More musings about Smalltalk

Interesting discussion on pgo about embeddable scripting engines. Another option to experiment with is Syx Smalltalk, created by fellow Smalltalker Luca Bruno. It has full support for embedding and is quite portable as well.

Smalltalk can do closures as well. In Smalltalk, closures are known as blocks and are used for just about everything, from enumerating through collections to exception handling. Even logic control flow (if, while, etc) are implemented using blocks. For example, loops are implemented by sending the #whileTrue message (amongst others) to a block. The block is then executed repeatedly until it returns false. The beauty of this approach is that one can build custom user-defined control structures.

The only niggle is that classic Smalltalk-80 closures are not totally re-entrant, and piggy-back off their enclosing method activation.

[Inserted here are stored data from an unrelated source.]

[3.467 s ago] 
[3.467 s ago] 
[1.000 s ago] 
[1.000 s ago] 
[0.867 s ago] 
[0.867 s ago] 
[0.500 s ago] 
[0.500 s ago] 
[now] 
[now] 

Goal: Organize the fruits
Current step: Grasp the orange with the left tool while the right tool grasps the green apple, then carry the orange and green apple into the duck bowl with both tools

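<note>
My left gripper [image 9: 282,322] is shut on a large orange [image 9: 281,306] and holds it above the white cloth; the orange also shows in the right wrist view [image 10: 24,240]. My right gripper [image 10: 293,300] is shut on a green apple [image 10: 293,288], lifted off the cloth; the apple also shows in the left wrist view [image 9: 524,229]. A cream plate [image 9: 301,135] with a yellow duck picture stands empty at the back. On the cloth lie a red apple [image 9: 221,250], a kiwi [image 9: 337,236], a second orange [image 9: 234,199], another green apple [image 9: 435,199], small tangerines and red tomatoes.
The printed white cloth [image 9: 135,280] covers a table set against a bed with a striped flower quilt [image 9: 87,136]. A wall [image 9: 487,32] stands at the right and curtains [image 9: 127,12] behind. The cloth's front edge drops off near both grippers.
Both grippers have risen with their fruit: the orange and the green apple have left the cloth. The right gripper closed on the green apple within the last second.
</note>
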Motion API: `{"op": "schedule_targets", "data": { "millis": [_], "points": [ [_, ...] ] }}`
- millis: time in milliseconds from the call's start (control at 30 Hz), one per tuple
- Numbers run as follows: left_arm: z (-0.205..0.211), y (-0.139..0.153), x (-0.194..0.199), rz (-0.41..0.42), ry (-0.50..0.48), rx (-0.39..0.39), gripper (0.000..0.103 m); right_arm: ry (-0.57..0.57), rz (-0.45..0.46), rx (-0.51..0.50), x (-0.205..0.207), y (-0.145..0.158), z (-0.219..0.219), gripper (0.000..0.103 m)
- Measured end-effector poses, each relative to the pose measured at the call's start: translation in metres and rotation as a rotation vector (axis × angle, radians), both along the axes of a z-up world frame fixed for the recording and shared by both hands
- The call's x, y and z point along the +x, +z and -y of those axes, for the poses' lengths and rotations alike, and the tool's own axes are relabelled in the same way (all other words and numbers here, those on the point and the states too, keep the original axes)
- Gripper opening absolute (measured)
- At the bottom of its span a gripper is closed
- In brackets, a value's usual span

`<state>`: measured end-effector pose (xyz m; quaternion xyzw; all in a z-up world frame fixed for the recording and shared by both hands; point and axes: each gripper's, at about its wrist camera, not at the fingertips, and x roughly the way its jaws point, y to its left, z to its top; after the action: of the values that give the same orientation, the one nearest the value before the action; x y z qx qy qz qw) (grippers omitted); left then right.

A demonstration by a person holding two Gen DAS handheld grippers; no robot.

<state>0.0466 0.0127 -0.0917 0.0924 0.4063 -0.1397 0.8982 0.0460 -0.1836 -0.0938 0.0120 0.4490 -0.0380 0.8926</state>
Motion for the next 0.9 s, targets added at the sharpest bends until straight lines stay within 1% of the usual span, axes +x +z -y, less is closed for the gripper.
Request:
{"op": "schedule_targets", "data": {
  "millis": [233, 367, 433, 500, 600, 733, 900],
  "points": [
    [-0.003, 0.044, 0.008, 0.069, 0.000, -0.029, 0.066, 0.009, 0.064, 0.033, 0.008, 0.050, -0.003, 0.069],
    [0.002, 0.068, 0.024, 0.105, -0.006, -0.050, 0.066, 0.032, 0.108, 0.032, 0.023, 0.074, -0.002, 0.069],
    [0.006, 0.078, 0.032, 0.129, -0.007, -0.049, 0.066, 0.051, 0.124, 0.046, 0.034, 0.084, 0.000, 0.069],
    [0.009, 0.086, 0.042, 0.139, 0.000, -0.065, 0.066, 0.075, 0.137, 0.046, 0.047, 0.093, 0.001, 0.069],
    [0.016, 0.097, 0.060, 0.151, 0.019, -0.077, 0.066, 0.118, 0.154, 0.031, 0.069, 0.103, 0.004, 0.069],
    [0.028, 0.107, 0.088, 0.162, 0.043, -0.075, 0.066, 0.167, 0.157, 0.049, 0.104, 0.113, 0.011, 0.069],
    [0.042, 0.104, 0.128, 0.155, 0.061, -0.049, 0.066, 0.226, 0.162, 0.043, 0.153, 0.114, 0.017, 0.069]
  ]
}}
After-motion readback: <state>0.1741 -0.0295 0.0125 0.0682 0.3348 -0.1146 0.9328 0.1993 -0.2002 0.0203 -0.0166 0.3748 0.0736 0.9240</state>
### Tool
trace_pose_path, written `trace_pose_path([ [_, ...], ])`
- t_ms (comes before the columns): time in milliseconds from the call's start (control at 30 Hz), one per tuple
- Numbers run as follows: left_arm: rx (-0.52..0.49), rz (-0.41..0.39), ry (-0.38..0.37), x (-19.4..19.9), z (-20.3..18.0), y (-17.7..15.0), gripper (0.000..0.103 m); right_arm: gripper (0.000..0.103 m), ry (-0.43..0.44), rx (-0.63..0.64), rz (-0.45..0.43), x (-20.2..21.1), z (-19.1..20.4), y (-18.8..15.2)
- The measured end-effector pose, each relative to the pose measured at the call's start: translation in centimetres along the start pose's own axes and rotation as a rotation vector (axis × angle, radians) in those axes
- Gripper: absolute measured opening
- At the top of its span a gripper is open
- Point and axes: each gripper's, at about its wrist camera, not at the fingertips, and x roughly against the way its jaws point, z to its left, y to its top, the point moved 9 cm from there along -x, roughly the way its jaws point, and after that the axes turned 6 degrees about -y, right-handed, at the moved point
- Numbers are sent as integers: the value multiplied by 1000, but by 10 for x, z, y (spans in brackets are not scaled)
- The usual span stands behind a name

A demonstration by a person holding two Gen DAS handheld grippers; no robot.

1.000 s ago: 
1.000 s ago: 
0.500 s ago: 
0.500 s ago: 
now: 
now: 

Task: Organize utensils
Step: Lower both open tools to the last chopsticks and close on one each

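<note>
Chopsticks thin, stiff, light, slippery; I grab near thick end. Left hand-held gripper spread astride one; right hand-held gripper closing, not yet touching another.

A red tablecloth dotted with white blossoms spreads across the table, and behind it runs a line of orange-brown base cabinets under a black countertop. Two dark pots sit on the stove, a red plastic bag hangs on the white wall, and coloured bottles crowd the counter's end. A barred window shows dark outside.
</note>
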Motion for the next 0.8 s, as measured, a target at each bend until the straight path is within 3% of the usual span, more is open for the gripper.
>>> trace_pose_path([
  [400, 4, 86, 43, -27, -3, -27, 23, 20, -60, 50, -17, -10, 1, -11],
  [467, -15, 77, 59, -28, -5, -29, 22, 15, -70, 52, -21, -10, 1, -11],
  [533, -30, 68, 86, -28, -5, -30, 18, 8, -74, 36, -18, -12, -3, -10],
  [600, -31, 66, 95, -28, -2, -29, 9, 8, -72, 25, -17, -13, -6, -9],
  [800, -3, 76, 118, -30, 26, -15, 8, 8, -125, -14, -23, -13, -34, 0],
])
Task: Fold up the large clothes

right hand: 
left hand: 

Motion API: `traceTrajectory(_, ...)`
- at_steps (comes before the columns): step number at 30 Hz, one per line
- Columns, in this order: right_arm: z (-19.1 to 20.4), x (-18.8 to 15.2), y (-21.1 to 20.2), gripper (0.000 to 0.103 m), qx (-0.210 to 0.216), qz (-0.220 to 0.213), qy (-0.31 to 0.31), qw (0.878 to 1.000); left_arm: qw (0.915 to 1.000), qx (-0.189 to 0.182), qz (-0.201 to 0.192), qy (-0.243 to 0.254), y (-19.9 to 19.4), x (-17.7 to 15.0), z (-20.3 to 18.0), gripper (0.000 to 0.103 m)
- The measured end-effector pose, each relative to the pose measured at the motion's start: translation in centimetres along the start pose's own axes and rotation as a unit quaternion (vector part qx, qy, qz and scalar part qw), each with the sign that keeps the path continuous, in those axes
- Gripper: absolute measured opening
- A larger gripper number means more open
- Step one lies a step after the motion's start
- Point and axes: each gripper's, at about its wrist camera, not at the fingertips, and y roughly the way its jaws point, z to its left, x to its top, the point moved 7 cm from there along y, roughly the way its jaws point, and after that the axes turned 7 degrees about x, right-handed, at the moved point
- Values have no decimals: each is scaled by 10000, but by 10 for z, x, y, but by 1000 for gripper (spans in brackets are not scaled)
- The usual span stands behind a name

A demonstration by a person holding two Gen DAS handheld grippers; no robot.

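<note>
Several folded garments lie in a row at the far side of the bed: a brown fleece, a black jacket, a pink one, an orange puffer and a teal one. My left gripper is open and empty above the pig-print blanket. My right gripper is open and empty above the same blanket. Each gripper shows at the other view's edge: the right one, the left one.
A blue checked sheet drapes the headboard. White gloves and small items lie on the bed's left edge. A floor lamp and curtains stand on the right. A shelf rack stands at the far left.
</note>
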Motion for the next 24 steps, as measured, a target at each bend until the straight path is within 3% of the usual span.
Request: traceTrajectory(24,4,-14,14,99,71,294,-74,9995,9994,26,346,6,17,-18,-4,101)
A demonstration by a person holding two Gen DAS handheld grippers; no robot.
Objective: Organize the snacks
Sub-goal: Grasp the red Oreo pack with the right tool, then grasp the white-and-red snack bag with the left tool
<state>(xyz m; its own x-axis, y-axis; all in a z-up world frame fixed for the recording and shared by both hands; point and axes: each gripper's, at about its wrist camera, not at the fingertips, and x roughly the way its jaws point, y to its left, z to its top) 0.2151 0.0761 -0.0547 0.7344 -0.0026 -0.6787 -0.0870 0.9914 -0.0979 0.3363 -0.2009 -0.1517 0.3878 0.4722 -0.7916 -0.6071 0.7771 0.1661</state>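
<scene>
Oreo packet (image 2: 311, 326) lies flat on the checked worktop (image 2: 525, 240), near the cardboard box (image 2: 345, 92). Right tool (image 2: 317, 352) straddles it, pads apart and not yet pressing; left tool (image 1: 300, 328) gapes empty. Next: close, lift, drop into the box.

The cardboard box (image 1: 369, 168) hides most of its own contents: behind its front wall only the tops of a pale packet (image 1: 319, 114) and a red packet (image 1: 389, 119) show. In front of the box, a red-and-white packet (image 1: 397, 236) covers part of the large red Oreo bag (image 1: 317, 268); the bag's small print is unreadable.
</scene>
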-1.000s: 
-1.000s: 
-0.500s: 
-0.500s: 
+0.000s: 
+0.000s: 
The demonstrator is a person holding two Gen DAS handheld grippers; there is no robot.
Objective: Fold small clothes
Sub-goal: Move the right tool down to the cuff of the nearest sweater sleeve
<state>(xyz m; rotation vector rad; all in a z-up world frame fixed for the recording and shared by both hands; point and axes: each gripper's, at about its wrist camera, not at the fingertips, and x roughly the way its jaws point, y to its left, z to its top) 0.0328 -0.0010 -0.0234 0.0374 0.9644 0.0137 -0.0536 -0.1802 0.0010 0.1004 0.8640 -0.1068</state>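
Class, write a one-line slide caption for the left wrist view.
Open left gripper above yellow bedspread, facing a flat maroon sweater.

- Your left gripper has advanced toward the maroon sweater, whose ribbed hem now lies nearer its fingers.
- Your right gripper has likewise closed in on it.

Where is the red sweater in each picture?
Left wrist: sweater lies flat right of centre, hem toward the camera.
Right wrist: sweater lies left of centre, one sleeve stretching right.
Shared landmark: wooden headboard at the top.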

I intend to fix this in Panda Smalltalk, and I believe it has been fixed in other VMs as well.

Meta-Object Protocols

Thought a lot about Smalltalk’s meta-system recently, particularly in how its meta-level is explicitly separated from the base level. This is realized in the form of class objects which describe all objects in the system. Even classes themselves are instances of classes. This results in an elaborate unbounded metaclass hierarchy, of infinite regress. The Metaclass class is an instance of an instance of itself!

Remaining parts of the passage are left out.